Já na antiga Rua Mestre de Aviz, actual Rua Dr Xavier Rodrigues, situava-se uma das maiores tabernas do Alandroal.
A taberna do Eduardo.
Alem dos bancos laterais, existia uma mesa quadrada por detrás da porta de entrada, destinada apenas para o jogo das cartas.
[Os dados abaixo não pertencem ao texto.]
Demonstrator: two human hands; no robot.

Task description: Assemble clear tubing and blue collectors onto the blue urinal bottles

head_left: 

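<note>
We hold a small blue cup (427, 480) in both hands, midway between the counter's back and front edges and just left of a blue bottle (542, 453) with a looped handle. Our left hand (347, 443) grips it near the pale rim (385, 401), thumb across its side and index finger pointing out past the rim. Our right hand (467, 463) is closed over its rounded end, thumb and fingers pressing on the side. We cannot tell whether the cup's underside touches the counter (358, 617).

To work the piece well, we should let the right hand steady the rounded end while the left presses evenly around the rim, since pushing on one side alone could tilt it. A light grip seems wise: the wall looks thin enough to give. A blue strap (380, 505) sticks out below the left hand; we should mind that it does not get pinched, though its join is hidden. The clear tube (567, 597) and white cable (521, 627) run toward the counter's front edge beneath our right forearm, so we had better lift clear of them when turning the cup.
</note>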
Jogos de “manilha” e de “bisca”, disputados por grandes jogadores o que fazia com que muitas vezes fossem acompanhados por numerosa assistência.
Da qualidade do que ali se comia apenas ter presente que o Eduardo também se dedicava à matança e arranjo das carnes de porco e respectivos enchidos, pelo que se pode avaliar o que seria, no reservado por detrás do balcão, degustar um bom lombo assado na brasa, uma cacholeira, farinheira ou linguiça assada.
Mais tarde, esse mesmo espaço conheceu novo proprietário, Manuel Melão, que seguiu exactamente as mesmas pegadas do antecessor. Ainda hoje recordo com muita saudade as inúmeras confraternizações na taberna do Melão, onde o sabor do lombo assado, da carne frita e afins convidavam a prolongados serões.
Presentemente ali está a cargo do seu filho Manuel o Café Arco- Íris
Subindo a Rua de Santo António encontrávamos a taberna do Zé Canhoto.
Espaçosa, de um asseio irrepreensível, com vinho de fabrico próprio, e com excelentes manjares, pois alem de taberna exercia ainda as funções de pensão com dormidas e refeições.
Para tal muito contribuía o arranjo e preparação de carnes de porco e a excelência da cozinha praticada.
Posteriormente foi proprietário da mesma o Manuel Honrado, que dado ter iniciado tal oficio já bastante tarde, nunca conseguiu atingir a fama do seu antecessor.
Por último e frente à Igreja de Santo António também com espaço reduzido, e com banco corrido frente ao balcão, exercia a profissão o Zeca – taberna do Zeca.
Aproveitando a proximidade da Escola Primária estava mais vocacionada para a venda de guloseimas (rebuçados, chupa-chupas) e venda de rifas da bola.
Após o falecimento do proprietário também nunca mais abriu.
Ainda para os mais noctívagos não podemos deixar de aqui referir as Sociedades, Artística e da Musica, onde também principalmente à noite era ponto obrigatório de convívio, jogos (e que jogos), e de muitos comes e bebes,
Ambas tiveram uma morte inglória, mas na mente de muitos nós nunca serão esquecidas.
Qualquer dia iremos recordá-las.

Chico Manuel


2 comentários:

Anónimo disse...

Obrigado Francisco Manuel por nos dar a conhecer estes "pedaços" da história do Alandroal.
Bom Ano

Antonio Jeremias

Hélder Salgado disse...

Os dois textos anteriores sobre as tabernas fizeram-me recuar até 2011, reviver algo que escrevera sobre as mesmas, no Al Tejo (O último taberneiro). Todos os textos revelam uma preocupação comum - O DESAPARECIMENTO DAS MESMAS -
Sou, cerebralmente, forçado a recordar uma em Reguengos de Monsaraz, que se situava ao pé do mercado e hoje é um estabelecimento de chineses. Tinha, a taberna, o balcão ao fundo, e para se entrar na sala descíamos três degraus, de ambos os lados havia talhas. Impressionou-me toda aquela harmoniosa disposição e quando dei com o seu desaparecimento senti uma enorme tristeza e interroguei-me, como hoje, dia 02-01-2017, às 23H42M, ao ler os duas cronicas, me voltei a interrogar.
Quando é que estes governantes( se é que o são) terão a capacidade cultural que lhe dê a visão necessária para manter os elementos que fazem a história do nosso País, aqui As Tabernas e a sua ligação à fabricação artesanal do vinho.